Nadie le quiso acompañar. Pedro cruzó solo un barrio de las afueras, luego, con la cabeza hirviendo, cruzó también un descampado, y ya en el poblado gitano, se fue derecho al bar. Allí, en la barra, rodeado de colegas y de un par de fulanas, estaba el tipo aquél. Tenía treinta años, era enorme y tenía fama de ser un animal. Pedro se le quedó mirando, parado en medio del local, y entonces dijo:
─¡El que me ha robado las piezas de mi moto es un hijo de la gran puta y si tiene “güevos” que salga a la calle a partirse la cara conmigo!
Todo el bar se quedó en silencio, mirando al hombretón aquél. Pedro, temblando por la indignación, repitió de nuevo su amenaza.

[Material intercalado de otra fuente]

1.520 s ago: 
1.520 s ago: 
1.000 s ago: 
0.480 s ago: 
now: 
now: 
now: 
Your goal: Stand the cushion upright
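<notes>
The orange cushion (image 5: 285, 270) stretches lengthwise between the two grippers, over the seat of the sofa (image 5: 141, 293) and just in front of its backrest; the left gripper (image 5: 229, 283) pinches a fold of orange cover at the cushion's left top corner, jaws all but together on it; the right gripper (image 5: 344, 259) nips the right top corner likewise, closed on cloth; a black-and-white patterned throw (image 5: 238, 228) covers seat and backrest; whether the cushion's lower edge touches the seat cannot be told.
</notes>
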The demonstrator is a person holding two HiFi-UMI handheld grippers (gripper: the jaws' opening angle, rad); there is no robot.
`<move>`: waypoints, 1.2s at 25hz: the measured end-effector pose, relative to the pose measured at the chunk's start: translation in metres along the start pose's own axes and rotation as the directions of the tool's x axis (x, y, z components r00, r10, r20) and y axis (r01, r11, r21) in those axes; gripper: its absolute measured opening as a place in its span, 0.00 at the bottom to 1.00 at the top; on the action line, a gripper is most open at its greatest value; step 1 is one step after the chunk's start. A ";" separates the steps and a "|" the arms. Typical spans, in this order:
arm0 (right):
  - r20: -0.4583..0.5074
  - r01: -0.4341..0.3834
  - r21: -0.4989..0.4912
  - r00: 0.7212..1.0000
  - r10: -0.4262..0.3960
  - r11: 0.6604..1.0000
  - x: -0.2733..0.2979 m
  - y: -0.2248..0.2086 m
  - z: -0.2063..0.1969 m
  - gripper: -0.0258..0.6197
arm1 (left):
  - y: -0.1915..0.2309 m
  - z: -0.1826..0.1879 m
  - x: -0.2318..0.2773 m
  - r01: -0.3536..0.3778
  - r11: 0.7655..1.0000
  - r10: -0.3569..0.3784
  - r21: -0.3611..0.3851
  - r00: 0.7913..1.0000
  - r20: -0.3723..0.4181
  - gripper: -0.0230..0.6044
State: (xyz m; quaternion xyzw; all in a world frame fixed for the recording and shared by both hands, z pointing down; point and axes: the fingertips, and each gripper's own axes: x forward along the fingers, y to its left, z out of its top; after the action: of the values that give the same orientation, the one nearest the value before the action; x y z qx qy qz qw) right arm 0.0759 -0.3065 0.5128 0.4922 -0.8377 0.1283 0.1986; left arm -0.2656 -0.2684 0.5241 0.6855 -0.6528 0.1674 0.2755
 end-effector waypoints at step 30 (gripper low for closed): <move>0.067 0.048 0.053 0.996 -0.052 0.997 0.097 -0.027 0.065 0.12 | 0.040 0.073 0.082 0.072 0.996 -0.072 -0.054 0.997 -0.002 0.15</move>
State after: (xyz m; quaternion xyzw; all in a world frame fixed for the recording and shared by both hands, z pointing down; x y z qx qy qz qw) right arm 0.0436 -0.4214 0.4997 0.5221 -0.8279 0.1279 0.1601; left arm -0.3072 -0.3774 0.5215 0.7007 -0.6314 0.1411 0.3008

El tipo se levantó despacio, se acercó un poco a él, y después de un momento de silencio, dijo:
─No te reviento la cabeza a ostias aquí mismo porque tienes cojones. Más cojones que ninguno de éstos ─dijo, señalando con su mano llena de anillos, al resto de sus compañeros, luego se dio la vuelta, regresó hasta la barra, pidió otra copa y se sentó de nuevo.
Pedro continuó:
─Lo dicho –dijo mirando a la gente del bar─, vosotros sois testigos: el que me ha robado las piezas de la moto es un hijo de puta ─y sin decir ni una palabra más, se dio la vuelta y salió del local.

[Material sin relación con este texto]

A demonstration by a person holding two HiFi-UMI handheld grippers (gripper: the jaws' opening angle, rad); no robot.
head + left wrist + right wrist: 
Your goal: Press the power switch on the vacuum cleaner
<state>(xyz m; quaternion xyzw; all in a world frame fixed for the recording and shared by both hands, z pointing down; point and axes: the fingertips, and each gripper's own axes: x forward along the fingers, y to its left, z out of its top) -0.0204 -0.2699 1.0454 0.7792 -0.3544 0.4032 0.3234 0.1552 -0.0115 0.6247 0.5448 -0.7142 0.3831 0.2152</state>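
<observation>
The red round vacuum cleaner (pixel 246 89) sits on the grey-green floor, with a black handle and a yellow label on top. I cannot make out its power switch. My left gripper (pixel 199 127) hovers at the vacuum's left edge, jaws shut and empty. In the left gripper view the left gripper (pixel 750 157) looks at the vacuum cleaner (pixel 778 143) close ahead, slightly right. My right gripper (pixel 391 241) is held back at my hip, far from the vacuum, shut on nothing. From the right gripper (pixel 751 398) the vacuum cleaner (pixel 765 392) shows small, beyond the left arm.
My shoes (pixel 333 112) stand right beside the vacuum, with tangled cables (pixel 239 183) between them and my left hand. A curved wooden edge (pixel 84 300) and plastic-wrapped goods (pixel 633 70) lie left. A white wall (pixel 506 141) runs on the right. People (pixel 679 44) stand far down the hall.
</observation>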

Mientras cruzaba el descampado, con el corazón brincándole en el pecho, aún podía oír las risas saliendo de aquel bar. Pedro no pudo volver a reparar su moto, ni volvió a trabajar. Como solía suceder en aquel tiempo con tantas otras motos, la suya se pudrió sin arreglar. Se jugó el pellejo por nada, pero, curiosamente, después del día aquél, no se sabe porqué, a Pedro le adoraban las fulanas.